Vimos recentemente uma criança com um aparecimento súbito de tiques após uma doença febris. A febre reumática foi considerada e o anti-DNase B foi elevado. Ele não satisfazia os critérios familiares do Jones modificado. Os seus movimentos repetitivos da mão não eram realmente de coréia e ele também tinha tiques faciais. Após 10 dias de penicilina, os seus tiques desapareceram, mas alguns movimentos faciais pouco usuais permaneceram por mais um mês.

Seis semanas depois de parar a penicilina, ele desenvolveu sintomas de TOC, que por sua vez desapareceram após 6 semanas de profilaxia de amoxicilina. Ele continua sem sintomas de amoxicilina.

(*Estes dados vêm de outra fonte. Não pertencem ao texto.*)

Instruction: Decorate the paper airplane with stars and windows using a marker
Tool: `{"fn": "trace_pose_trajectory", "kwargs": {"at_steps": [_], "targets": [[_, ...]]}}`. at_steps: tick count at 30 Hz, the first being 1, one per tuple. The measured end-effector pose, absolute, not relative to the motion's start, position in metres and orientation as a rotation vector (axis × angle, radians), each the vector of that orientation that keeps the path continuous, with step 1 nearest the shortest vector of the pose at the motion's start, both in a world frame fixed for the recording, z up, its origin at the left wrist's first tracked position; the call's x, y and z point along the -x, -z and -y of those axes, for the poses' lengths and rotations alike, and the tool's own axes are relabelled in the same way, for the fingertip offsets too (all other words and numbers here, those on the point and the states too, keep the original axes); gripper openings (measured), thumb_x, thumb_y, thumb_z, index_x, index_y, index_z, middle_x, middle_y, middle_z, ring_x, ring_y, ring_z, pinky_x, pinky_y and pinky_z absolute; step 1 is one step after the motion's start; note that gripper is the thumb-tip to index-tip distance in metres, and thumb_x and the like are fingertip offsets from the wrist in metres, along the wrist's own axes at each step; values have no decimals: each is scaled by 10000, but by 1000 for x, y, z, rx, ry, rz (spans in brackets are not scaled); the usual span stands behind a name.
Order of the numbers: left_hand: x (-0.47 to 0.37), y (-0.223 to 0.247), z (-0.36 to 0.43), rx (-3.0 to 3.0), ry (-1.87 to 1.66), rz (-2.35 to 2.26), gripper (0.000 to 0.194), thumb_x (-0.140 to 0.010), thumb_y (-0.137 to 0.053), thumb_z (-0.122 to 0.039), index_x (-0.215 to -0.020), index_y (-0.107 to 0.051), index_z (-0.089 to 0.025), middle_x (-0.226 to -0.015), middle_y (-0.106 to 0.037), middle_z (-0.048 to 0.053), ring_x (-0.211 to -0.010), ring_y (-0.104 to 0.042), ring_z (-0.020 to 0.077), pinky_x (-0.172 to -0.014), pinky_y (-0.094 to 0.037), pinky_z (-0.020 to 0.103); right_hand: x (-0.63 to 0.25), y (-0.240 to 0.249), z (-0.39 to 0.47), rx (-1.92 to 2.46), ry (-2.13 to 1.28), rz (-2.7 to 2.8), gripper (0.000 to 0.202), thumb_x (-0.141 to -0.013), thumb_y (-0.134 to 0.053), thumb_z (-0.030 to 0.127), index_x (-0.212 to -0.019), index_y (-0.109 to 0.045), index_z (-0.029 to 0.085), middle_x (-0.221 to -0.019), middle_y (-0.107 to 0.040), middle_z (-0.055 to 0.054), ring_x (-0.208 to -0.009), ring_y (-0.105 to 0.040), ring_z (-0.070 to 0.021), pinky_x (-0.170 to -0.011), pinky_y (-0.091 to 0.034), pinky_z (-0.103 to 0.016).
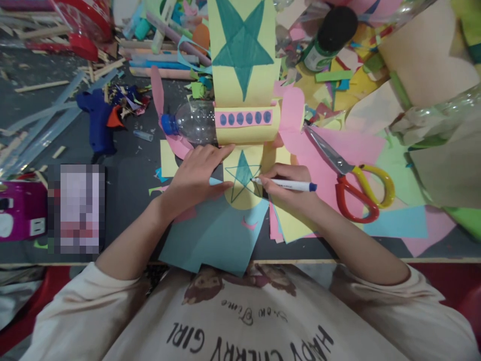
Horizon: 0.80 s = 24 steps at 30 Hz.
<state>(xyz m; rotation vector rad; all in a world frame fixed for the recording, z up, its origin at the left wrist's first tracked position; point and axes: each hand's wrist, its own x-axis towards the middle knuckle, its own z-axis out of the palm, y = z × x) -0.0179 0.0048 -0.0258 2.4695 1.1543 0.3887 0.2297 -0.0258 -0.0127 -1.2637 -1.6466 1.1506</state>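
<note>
My right hand grips a white marker pen with a blue end. Its tip touches a star outline on the near yellow paper flap; the star's upper part is coloured green. Fingers apart, my left hand lies against the flap's left side and holds nothing. Just beyond both hands is a clear plastic bottle on its side, with a blue cap, wrapped in yellow paper. A pink strip with blue dots runs along the wrap. The far yellow flap bears a fully coloured green star.
Red-and-yellow scissors lie open on paper sheets at the right. A blue glue gun and a phone are at the left. A black-capped bottle stands beyond. Teal paper overhangs the table's near edge.
</note>
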Motion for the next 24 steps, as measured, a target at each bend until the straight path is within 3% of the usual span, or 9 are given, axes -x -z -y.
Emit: {"fn": "trace_pose_trajectory", "kwargs": {"at_steps": [10,24], "targets": [[17,25,-4,-2453,-359,-1193,702,-1002,-552,-589,-1524,-486,-124,-1207,-650,125,-1090,-584,282,-960,-437,360,-233,13,26,1177,-1180,1819,221,-893,-629,287,-697,-696,209,-664,-726,-18,-607,-665,-150,-564,-492,-257],[18,26,-4,-2410,-358,-1180,823,-986,-427,-733,-1540,-470,-126,-1200,-630,129,-1071,-557,284,-966,-425,376,-230,13,25,1294,-1181,1615,217,-838,-634,271,-632,-651,203,-604,-659,0,-527,-548,-117,-486,-392,-246]]}}
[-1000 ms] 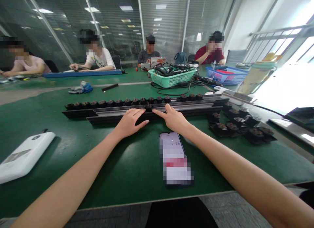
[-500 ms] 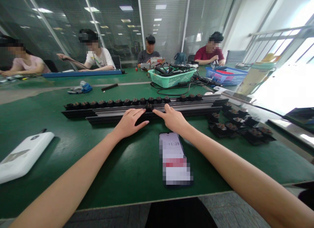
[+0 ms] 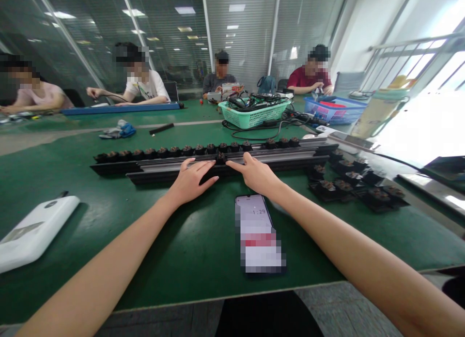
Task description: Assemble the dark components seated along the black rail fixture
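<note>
A small black block with a coppery top (image 3: 221, 158) sits on the front black rail (image 3: 156, 177), which has a silvery channel along it. My left hand (image 3: 191, 182) lies over this rail with fingers stretched out, their tips at the block's left side. From the right, my right hand (image 3: 259, 175) points its index finger at the block's other side; its remaining fingers are curled, and nothing shows in them. Behind stands a second black rail (image 3: 109, 168), lined with several similar blocks (image 3: 174, 151). A gap interrupts that row toward the right.
More black blocks (image 3: 343, 184) lie at the right. Nearer me lies a phone (image 3: 256, 216) showing a timer; a white device (image 3: 39, 225) is at the left. Farther back are a green basket (image 3: 250, 116) of cables, a blue basket (image 3: 334, 112), and several seated people.
Both hands stay almost still at the block, with a left finger slightly more raised. The phone's timer has advanced one second. A person at the back left has shifted a hand slightly.
</note>
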`<state>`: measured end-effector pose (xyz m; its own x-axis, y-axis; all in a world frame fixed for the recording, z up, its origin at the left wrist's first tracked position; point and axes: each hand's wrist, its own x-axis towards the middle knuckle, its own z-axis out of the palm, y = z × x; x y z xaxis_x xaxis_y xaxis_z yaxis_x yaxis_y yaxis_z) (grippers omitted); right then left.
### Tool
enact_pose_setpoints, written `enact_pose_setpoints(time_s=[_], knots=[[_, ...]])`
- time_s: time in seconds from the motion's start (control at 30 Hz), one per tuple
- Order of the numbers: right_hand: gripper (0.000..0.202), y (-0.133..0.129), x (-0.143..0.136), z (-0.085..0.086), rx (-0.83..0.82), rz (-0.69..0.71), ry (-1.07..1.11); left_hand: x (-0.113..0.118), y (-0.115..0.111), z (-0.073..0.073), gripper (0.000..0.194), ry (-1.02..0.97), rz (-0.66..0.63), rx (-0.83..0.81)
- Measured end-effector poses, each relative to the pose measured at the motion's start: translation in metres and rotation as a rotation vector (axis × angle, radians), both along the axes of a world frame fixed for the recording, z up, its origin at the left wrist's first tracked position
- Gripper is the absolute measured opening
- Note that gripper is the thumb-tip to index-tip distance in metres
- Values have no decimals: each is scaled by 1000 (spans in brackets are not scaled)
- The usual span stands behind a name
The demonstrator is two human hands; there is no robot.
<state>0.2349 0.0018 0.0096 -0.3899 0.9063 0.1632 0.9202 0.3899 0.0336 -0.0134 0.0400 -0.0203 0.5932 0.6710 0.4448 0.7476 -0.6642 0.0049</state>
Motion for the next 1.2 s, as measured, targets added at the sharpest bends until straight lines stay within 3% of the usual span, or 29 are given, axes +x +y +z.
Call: enact_pose_setpoints(time_s=[1.2], knots=[[59,-1,0,5,-19,-6,42,2,-2,1,57,-15,25,12]])
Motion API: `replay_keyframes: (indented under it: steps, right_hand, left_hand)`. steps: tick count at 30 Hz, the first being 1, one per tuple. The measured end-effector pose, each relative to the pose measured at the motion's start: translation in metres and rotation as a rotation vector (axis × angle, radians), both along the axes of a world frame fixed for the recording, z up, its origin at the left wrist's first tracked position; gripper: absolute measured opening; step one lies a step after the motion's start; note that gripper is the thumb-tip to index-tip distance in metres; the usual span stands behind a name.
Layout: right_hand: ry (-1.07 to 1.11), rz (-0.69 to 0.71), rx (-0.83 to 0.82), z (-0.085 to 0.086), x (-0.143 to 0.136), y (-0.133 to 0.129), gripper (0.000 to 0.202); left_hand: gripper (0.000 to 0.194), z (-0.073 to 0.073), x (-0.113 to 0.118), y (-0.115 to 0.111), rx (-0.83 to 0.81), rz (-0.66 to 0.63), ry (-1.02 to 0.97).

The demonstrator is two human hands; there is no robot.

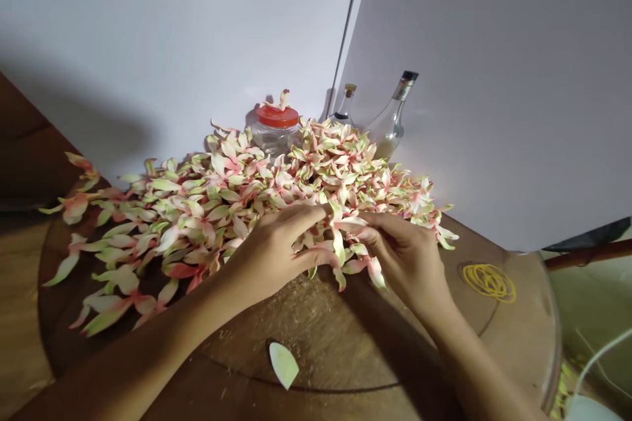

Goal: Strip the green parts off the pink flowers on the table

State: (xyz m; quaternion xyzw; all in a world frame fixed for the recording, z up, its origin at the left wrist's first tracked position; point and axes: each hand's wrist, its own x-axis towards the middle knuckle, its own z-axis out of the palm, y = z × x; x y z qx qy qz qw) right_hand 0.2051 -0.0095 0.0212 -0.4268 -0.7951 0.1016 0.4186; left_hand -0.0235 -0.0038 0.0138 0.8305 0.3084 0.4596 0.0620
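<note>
My right hand [412, 260] pinches an artificial-looking flower [340, 227] with pale green-white petals and a pink base, just above the front of a large heap. My left hand [276, 247] reaches in from the other side. Its thumb and forefinger are apart, with their tips at the petals; whether they touch them is hard to tell. Below the hands hangs another pink-and-white bloom [368, 265], close to the right fingers. Behind and to the left spreads the heap of similar flowers [197, 210], partly covered by my left hand.
A round brown table [345, 342] carries everything. On it lie a pale leaf-shaped piece [284, 365] and a yellow coil of thin loops [490, 283]. At the back stand a red-lidded jar [277, 117], a small corked bottle [345, 105] and a tilted clear bottle [392, 118] against white walls.
</note>
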Motion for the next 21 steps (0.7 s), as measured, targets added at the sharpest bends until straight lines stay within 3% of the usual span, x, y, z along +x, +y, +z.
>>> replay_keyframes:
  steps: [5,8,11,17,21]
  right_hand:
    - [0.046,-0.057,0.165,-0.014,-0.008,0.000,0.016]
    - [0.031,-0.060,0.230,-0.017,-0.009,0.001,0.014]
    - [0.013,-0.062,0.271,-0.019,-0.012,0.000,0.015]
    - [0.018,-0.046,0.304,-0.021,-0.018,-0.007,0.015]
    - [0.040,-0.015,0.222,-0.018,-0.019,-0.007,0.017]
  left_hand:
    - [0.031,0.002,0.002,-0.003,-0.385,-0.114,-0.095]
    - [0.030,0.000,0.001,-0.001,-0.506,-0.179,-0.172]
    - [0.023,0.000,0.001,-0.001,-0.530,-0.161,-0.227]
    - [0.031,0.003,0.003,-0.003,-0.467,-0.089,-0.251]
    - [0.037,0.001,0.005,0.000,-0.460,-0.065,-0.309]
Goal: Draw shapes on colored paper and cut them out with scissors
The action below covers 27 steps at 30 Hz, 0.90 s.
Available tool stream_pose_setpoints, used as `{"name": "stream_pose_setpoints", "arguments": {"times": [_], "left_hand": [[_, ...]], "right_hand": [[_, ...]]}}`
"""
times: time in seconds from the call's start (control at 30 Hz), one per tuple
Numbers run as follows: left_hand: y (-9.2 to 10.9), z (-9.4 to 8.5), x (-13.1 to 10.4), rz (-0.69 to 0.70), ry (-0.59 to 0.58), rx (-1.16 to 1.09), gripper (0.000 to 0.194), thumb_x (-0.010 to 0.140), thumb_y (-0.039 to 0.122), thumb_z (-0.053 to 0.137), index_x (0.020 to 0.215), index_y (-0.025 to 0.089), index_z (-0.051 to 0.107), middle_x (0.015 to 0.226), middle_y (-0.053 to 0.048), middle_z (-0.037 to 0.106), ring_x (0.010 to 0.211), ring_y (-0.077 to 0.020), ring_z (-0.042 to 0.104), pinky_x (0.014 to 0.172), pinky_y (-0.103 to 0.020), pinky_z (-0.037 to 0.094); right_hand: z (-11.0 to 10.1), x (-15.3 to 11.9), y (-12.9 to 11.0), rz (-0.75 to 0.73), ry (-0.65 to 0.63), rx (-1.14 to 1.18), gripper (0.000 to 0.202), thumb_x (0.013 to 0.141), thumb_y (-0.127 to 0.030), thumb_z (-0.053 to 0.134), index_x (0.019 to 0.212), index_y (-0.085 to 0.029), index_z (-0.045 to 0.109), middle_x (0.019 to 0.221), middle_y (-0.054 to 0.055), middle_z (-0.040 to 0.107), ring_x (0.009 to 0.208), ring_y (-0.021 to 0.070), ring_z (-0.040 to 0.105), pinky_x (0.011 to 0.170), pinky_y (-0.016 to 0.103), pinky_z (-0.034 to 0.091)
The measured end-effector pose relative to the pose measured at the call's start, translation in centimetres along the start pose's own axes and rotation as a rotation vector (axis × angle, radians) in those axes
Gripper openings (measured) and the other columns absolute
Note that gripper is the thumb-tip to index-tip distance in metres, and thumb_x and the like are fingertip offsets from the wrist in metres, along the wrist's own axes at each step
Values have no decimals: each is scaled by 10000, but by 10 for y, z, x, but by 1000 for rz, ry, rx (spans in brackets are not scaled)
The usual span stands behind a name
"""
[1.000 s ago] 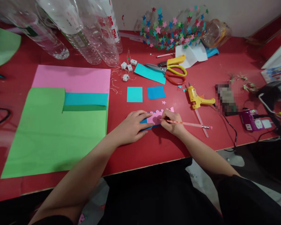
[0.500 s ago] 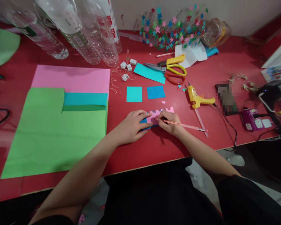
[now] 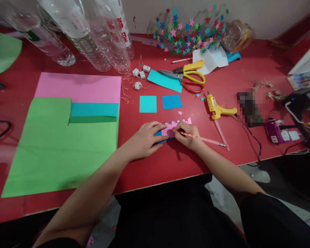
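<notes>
My right hand [image 3: 187,134] grips a pink pencil [image 3: 209,139], its point down at a pink foam strip [image 3: 168,131] with a jagged, cut-out top edge. Beneath that strip lies a blue piece [image 3: 158,137]. Flat across the left end of both pieces, my left hand [image 3: 147,139] presses with fingers stretched out. A small pink star [image 3: 180,113] rests just above the strip. Farther up are a turquoise square [image 3: 148,104] and a blue rectangle [image 3: 172,102].
Scissors [image 3: 193,76] lie on a turquoise strip [image 3: 165,81] beside a yellow cutter [image 3: 193,66]. To the right sits a yellow glue gun [image 3: 218,108] with its cord. Large green sheets [image 3: 59,151] cover the left side. Plastic bottles [image 3: 90,51] and a star-covered bottle [image 3: 189,32] line the back.
</notes>
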State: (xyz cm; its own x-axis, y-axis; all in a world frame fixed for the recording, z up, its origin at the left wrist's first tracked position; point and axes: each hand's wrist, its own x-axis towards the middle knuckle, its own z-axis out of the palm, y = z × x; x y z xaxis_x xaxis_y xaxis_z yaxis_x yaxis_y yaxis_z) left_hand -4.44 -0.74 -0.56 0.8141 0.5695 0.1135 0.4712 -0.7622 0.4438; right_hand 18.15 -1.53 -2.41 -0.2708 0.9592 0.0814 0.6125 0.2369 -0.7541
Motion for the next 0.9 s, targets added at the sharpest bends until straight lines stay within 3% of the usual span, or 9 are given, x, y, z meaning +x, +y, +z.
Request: {"name": "stream_pose_setpoints", "arguments": {"times": [0.53, 0.73, 0.9], "left_hand": [[1, 0, 0, -18, -3, -18, 329, 927, 266, 521, 1239, 252, 627, 1415, -122, 480, 1276, -301, 399, 1014, -529, 385], [1, 0, 0, -13, -1, -11, 327, 928, 267, 519, 1236, 254, 630, 1415, -118, 480, 1269, -303, 403, 1007, -526, 392], [1, -1, 0, -9, -6, 0, 334, 923, 268, 527, 1242, 247, 623, 1414, -123, 478, 1267, -306, 404, 1007, -528, 390]], "right_hand": [[-6, -1, -11, 193, 111, -16, 115, 706, -187, 490, 618, -223, 425, 548, -40, 476, 510, 113, 440, 525, 234, 320], [-5, -1, -9, 170, 89, -52, 130, 714, -204, 507, 617, -221, 424, 536, -45, 476, 497, 106, 433, 510, 224, 319], [-4, -2, -6, 61, 52, -85, 111, 705, -202, 487, 613, -217, 427, 551, -32, 509, 518, 108, 457, 525, 222, 325]]}}
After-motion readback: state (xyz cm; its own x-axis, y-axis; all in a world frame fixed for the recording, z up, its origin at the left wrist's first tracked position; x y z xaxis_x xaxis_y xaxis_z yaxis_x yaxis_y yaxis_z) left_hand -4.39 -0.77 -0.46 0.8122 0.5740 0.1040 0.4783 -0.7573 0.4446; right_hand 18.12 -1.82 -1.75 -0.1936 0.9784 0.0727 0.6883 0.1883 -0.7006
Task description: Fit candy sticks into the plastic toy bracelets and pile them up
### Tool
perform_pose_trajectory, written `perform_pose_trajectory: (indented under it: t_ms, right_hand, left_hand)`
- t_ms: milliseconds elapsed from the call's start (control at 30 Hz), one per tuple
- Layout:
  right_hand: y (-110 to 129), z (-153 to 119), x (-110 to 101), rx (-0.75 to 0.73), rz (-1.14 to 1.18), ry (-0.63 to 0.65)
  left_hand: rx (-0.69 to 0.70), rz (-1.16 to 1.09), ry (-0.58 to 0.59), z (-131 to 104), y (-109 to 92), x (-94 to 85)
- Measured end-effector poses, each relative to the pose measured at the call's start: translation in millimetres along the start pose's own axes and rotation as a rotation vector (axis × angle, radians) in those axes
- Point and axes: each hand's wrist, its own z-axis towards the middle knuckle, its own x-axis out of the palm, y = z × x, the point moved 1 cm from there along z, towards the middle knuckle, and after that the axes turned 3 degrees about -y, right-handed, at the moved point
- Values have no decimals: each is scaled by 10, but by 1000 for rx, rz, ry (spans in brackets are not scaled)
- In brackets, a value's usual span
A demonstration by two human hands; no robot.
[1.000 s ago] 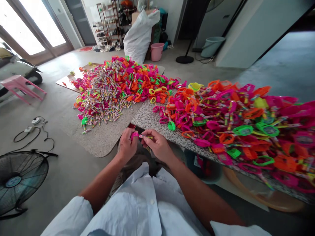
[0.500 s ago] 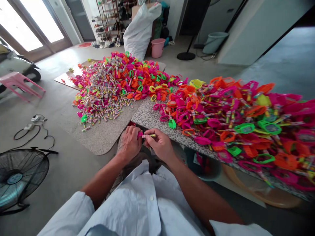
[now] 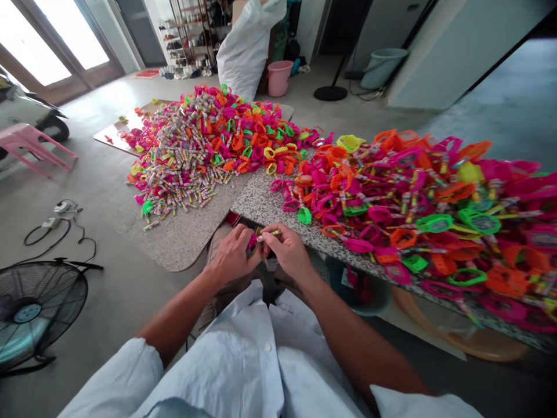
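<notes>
My left hand (image 3: pixel 236 253) is closed round a small pink plastic piece (image 3: pixel 252 241), above my lap near the table corner. Close beside it, my right hand (image 3: pixel 287 251) pinches a thin candy stick (image 3: pixel 272 233) with a pale wrapper and a yellow-green end. The fingers of both hands meet, and they hide most of the pink piece. Past my hands lies a mound of wrapped candy sticks (image 3: pixel 183 174) on the speckled slab. To the right, pink, orange and green plastic watch-like rings (image 3: pixel 435 223) are heaped on the granite top.
The granite table edge (image 3: pixel 322 247) runs just right of my hands. Below it is a dark bucket (image 3: pixel 369 296). A black fan (image 3: pixel 39 313) stands on the floor at left, with cables near it. Farther back are a pink stool (image 3: pixel 30 139), a white sack (image 3: pixel 243 58) and a pink bucket (image 3: pixel 279 78).
My right hand has shifted slightly with the stick, now closer against the left fingers. The pink piece is turned and more covered. The view has tilted slightly.
</notes>
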Motion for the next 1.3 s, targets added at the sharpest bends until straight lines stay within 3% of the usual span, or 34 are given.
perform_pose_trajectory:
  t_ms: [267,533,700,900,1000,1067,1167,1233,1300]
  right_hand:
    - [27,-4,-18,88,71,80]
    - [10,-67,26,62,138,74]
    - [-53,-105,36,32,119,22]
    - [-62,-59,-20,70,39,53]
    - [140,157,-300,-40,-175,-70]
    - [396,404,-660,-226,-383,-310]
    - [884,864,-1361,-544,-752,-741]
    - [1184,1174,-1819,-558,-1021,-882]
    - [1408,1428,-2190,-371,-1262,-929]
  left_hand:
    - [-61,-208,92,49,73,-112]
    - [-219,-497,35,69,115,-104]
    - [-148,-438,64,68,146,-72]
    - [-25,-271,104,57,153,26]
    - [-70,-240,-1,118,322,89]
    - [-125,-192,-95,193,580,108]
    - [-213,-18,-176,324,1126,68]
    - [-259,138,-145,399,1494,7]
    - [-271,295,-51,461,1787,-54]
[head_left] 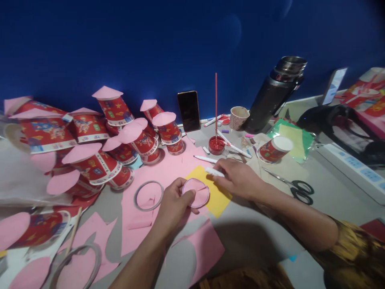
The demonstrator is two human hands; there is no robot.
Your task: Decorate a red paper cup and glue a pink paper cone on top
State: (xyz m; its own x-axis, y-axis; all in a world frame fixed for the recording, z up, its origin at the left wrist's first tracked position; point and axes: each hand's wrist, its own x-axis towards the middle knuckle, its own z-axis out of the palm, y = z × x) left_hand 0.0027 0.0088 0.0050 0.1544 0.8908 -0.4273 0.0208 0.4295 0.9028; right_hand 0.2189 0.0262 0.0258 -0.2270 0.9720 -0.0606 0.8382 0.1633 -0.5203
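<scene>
A pink paper disc (201,195) is being pinched by the left hand (177,201), thumb on top, just left of the right hand (237,178). It is being ringed by a purple edge and marked by a cut or fold. A white tube (213,171) is being gripped by the right hand's curled fingers, near yellow paper (218,201).

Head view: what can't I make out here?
In the head view:
Left hand: some fingers hidden beneath the pink paper disc.
White pen-like piece: partly covered by the right hand.
Lower-left gray ring: cut off by the bottom edge.
Phone at far right: screen content too small and blurred.
</scene>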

Uma pessoa pergunta-se se poderia ter sido reexposta a estreptococo após a penicilina inicial; e, enquanto não desenvolveu subsequentemente faringite clínica, a reaquisição de GAS pode ter desencadeado uma resposta de anticorpos que se cruzou com tecidos neurais.

A teoria de que se se pode prevenir o estímulo de GAS, pode-se prevenir sintomas neuropsiquiátricos é apoiada por um estudo prospectivo publicado em 2002 por Marie Lynd Murphy, M.D, e Michael Pichichero, M.D. (Arch. Pediatr. Adolesc. Med. 2002;156:356-61).

Bambos o diagnóstico e tratamento empírico de PANDAS ainda são controversos. Parece-me que um ensaio antibiótico poderia ser justificado face a sintomas que estão a alterar bastante o estilo de vida da criança e da família – mesmo que apenas alguns dos pequenos subconjuntos com evidência de GAS melhorem.

No entanto, ainda não estou pronto para dar imunoglobulina intravenosa ou encomendar plasmaferese sem um protocolo de investigação definido.

▸ Febre e petéquias. Pensamos imediatamente na meningococcemia numa criança com febre e petéquias (e assim devemos fazer), embora o GAS seja na realidade mais provável. Ray Baker, M.D., e os seus colegas encontraram meningite Neisseria em 13 (6,8%) de 190 crianças com febre e erupção cutânea petequial (8/13 tinha meningite), em comparação com o GAS em 10%. Não foi encontrado nenhum agente patogénico em 72% (Pediatria 1989;84:1051-5).

Utilizar estes dados pode ser complicado. Penso que devemos considerar o GAS em crianças febris relativamente bem-parecidas com apenas algumas petéquias e amigdalites ou faringite dispersas. Se uma cultura da garganta ou um teste rápido de antigénio for positivo, a hospitalização imediata pode não ser necessária. Claro que a hospitalização e o trabalho completo são necessários se a criança parecer doente, tiver mais do que petéquias dispersas ou qualquer purpura, ou se o meningococo tiver estado na comunidade ultimamente.

A principal utilização clínica destes dados pode ser a obtenção de uma cultura da garganta antes de iniciar a antibioticoterapia para o presumível meningococo no caso de febre/petechiae.

▸Joint dor e febre. Parece que estamos a ver mais crianças com febre, artralgias e taxas elevadas de sedimentação e valores de proteína C reactiva, mas que não satisfazem os critérios de Jones para a febre reumática. Isso não significa que não tenham doença póstreptococócica.